** Task to carry out **
From the first line to the last, repeat the data below exactly.

Records excerpted from a collection
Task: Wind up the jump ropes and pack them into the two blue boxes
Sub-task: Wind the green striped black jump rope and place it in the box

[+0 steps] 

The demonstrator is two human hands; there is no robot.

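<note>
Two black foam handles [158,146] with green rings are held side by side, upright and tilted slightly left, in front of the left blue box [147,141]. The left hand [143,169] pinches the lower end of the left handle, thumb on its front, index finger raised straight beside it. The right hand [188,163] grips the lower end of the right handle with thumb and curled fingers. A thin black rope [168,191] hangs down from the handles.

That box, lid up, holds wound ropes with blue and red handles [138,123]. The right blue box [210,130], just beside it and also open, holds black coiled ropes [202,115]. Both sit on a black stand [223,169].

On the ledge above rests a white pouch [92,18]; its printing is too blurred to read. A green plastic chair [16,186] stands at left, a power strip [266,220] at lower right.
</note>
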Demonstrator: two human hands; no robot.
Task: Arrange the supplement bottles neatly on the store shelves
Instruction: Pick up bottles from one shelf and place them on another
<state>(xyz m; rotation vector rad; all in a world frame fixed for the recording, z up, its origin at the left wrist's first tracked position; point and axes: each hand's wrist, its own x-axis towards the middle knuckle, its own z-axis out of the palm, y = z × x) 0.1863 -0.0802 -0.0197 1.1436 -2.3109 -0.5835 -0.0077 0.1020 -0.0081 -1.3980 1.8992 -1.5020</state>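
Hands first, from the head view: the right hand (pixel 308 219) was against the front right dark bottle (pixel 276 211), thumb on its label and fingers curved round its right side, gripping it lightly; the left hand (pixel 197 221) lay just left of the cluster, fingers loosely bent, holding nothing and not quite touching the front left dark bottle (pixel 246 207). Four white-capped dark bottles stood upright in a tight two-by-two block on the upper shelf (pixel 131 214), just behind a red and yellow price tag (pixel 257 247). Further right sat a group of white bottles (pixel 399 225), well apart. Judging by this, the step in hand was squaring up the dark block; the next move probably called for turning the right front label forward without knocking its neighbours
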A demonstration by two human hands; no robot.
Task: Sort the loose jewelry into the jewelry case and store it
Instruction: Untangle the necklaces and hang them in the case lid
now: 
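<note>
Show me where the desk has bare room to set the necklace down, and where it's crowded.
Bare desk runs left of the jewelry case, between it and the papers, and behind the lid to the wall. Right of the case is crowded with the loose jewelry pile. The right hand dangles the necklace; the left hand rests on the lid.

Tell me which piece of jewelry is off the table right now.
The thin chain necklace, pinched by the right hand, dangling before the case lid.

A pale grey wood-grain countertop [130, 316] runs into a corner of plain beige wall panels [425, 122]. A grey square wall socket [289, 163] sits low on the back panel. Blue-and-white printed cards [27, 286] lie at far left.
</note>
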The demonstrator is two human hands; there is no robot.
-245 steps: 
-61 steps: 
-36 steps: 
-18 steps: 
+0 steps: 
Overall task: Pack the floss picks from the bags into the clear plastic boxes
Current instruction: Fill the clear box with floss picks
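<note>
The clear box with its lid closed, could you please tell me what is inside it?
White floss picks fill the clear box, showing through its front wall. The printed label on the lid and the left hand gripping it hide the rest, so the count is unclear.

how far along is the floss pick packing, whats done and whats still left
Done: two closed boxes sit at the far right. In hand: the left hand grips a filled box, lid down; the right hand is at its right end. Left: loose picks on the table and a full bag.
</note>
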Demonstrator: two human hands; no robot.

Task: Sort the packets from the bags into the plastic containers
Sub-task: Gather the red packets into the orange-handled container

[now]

** Your solution **
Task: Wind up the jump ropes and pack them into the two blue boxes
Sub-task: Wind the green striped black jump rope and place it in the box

[+0 steps] 

The demonstrator is two human hands; there is no robot.

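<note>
Two black foam handles [158,146] with green rings are held side by side, upright and tilted slightly left, in front of the left blue box [147,141]. The left hand [143,169] pinches the lower end of the left handle, thumb on its front, index finger raised straight beside it. The right hand [188,163] grips the lower end of the right handle with thumb and curled fingers. A thin black rope [168,191] hangs down from the handles.

That box, lid up, holds wound ropes with blue and red handles [138,123]. The right blue box [210,130], just beside it and also open, holds black coiled ropes [202,115]. Both sit on a black stand [223,169].

On the ledge above rests a white pouch [92,18]; its printing is too blurred to read. A green plastic chair [16,186] stands at left, a power strip [266,220] at lower right.
</note>
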Demonstrator: two human hands; no robot.
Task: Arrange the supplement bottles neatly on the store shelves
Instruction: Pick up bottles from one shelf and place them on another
<state>(xyz m; rotation vector rad; all in a world frame fixed for the recording, z up, its origin at the left wrist's first tracked position; point and axes: each hand's wrist, its own x-axis towards the middle knuckle, its own z-axis out of the palm, y = z × x) 0.1863 -0.0802 -0.0197 1.1436 -2.3109 -0.5835 -0.0077 0.1020 -0.0081 -1.3980 1.8992 -1.5020</state>
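Hands first, from the head view: the right hand (pixel 308 219) was against the front right dark bottle (pixel 276 211), thumb on its label and fingers curved round its right side, gripping it lightly; the left hand (pixel 197 221) lay just left of the cluster, fingers loosely bent, holding nothing and not quite touching the front left dark bottle (pixel 246 207). Four white-capped dark bottles stood upright in a tight two-by-two block on the upper shelf (pixel 131 214), just behind a red and yellow price tag (pixel 257 247). Further right sat a group of white bottles (pixel 399 225), well apart. Judging by this, the step in hand was squaring up the dark block; the next move probably called for turning the right front label forward without knocking its neighbours
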A demonstration by two human hands; no robot.
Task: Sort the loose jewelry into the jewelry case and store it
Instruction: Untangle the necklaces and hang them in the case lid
now: 
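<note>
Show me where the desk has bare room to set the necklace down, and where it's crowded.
Bare desk runs left of the jewelry case, between it and the papers, and behind the lid to the wall. Right of the case is crowded with the loose jewelry pile. The right hand dangles the necklace; the left hand rests on the lid.

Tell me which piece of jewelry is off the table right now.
The thin chain necklace, pinched by the right hand, dangling before the case lid.

A pale grey wood-grain countertop [130, 316] runs into a corner of plain beige wall panels [425, 122]. A grey square wall socket [289, 163] sits low on the back panel. Blue-and-white printed cards [27, 286] lie at far left.
</note>
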The demonstrator is two human hands; there is no robot.
-245 steps: 
-61 steps: 
-36 steps: 
-18 steps: 
+0 steps: 
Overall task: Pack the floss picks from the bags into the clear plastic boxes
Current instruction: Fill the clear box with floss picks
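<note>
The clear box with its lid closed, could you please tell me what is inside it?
White floss picks fill the clear box, showing through its front wall. The printed label on the lid and the left hand gripping it hide the rest, so the count is unclear.

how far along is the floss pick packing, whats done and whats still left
Done: two closed boxes sit at the far right. In hand: the left hand grips a filled box, lid down; the right hand is at its right end. Left: loose picks on the table and a full bag.
</note>
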Demonstrator: two human hands; no robot.

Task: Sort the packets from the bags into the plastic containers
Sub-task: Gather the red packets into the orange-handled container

[now]

This completes the required output.